> _Aim of the exercise_
Lines holding the string "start" in the listing below are to be copied.

> _Collected material_

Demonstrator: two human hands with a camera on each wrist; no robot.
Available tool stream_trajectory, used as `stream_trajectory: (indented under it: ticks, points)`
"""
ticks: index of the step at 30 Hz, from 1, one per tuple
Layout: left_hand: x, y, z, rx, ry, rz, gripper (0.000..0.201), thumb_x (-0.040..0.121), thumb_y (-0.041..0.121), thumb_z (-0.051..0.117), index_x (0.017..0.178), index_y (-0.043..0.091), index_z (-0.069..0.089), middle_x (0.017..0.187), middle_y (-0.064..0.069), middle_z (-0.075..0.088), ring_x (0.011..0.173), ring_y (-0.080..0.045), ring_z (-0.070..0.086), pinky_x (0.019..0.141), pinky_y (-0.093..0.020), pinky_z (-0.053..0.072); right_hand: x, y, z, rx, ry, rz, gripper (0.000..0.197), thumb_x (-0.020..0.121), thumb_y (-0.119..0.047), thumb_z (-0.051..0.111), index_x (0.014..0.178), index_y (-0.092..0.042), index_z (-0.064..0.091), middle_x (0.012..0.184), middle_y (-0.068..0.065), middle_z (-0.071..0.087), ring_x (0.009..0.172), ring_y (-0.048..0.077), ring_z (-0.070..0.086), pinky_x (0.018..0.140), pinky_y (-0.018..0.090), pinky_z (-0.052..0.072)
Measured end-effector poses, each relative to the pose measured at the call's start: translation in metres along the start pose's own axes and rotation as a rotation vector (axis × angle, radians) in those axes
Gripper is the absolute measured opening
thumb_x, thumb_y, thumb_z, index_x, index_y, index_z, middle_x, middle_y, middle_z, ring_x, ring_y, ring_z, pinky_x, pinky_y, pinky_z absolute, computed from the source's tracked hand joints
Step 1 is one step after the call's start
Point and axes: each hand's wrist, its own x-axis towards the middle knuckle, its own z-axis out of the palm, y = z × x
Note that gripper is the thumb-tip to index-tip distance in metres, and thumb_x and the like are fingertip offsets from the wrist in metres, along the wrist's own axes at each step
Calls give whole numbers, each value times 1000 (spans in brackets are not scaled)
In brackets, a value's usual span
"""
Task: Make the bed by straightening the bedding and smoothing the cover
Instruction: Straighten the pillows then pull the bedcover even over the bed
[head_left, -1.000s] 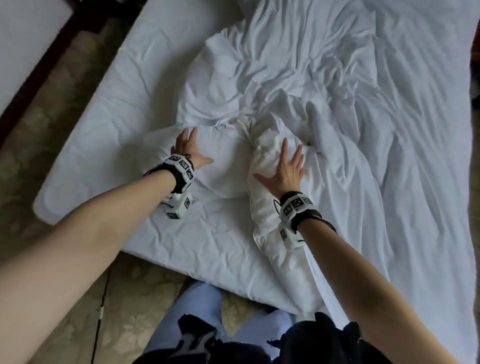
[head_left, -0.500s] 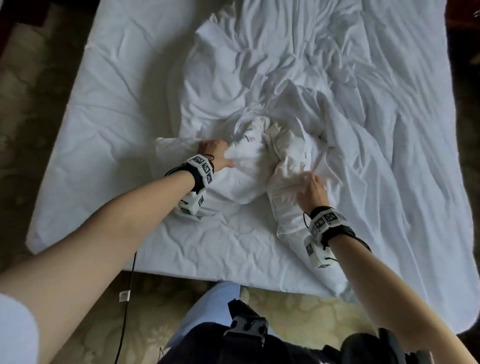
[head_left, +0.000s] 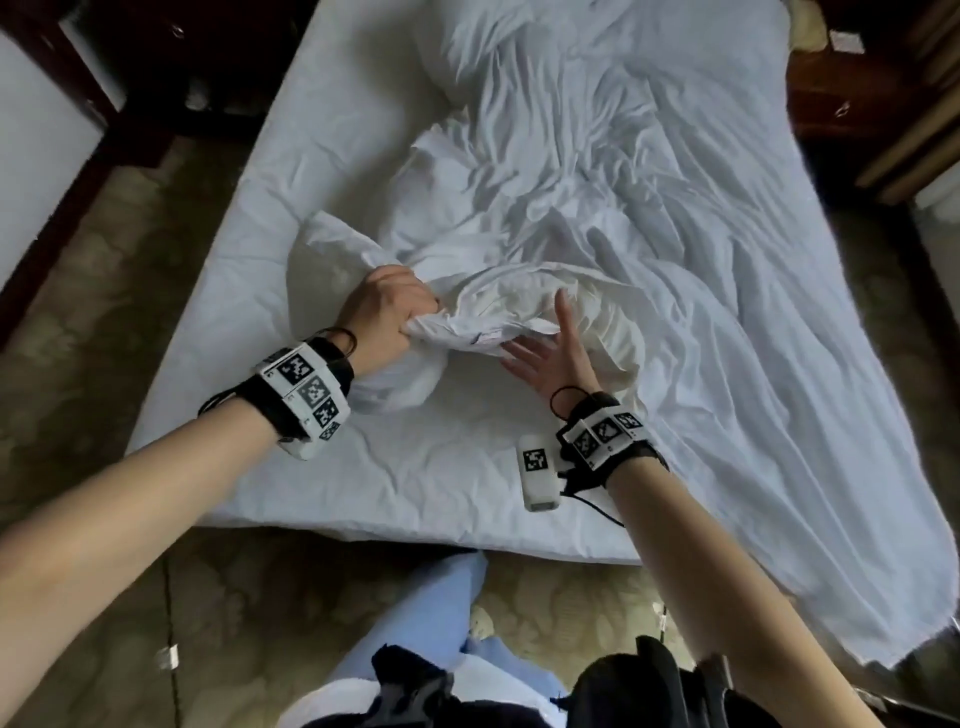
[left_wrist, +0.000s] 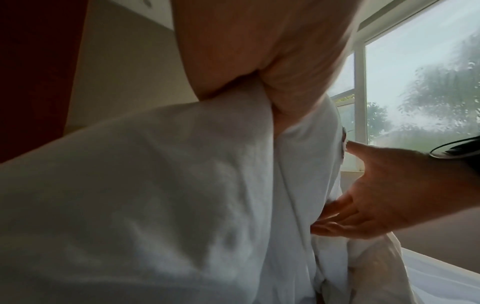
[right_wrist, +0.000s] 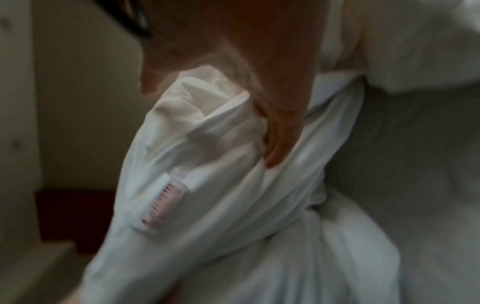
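Note:
A crumpled white duvet cover (head_left: 597, 218) lies bunched over the white bed sheet (head_left: 270, 218). My left hand (head_left: 387, 309) grips a bunched end of the cover (head_left: 467, 332) and lifts it off the sheet; the left wrist view shows my fingers (left_wrist: 298, 67) curled into the white cloth (left_wrist: 155, 185). My right hand (head_left: 550, 353) is spread, its straight fingers (right_wrist: 280, 144) laid against the cream duvet filling (head_left: 613, 332) at the cover's opening. A small white label (right_wrist: 161, 207) with pink print is sewn on the cover.
The near edge of the mattress (head_left: 415, 535) runs in front of my legs, with patterned carpet (head_left: 104, 270) on the left. Dark wooden furniture (head_left: 872, 104) stands at the far right and far left. A window (left_wrist: 420, 82) shows in the left wrist view.
My left hand has closed on the bunched cover end and raised it toward me. My right hand has let go of the cloth and now lies spread against the filling.

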Motion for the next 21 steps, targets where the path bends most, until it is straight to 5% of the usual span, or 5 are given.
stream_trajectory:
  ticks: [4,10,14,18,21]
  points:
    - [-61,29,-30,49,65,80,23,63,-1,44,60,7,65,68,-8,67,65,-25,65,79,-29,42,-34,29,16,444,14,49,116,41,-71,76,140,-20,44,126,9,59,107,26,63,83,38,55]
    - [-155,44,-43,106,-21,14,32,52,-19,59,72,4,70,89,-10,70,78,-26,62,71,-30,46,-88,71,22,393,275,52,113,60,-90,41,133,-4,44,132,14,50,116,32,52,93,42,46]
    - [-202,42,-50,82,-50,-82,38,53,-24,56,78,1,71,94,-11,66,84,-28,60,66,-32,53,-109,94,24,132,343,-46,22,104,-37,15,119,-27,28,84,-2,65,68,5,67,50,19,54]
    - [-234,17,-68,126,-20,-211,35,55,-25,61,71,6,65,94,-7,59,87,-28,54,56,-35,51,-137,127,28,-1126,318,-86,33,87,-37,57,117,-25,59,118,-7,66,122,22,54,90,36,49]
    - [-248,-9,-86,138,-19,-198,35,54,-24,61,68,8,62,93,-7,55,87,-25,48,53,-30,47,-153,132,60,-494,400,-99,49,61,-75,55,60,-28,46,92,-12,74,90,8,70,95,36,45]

> _Written solution_
Measured end-effector poses, each relative to the pose measured at the call's start: translation in metres along the start pose's own axes and rotation as a rotation vector (axis × angle, radians) in those axes
Step 1 is one step after the call's start

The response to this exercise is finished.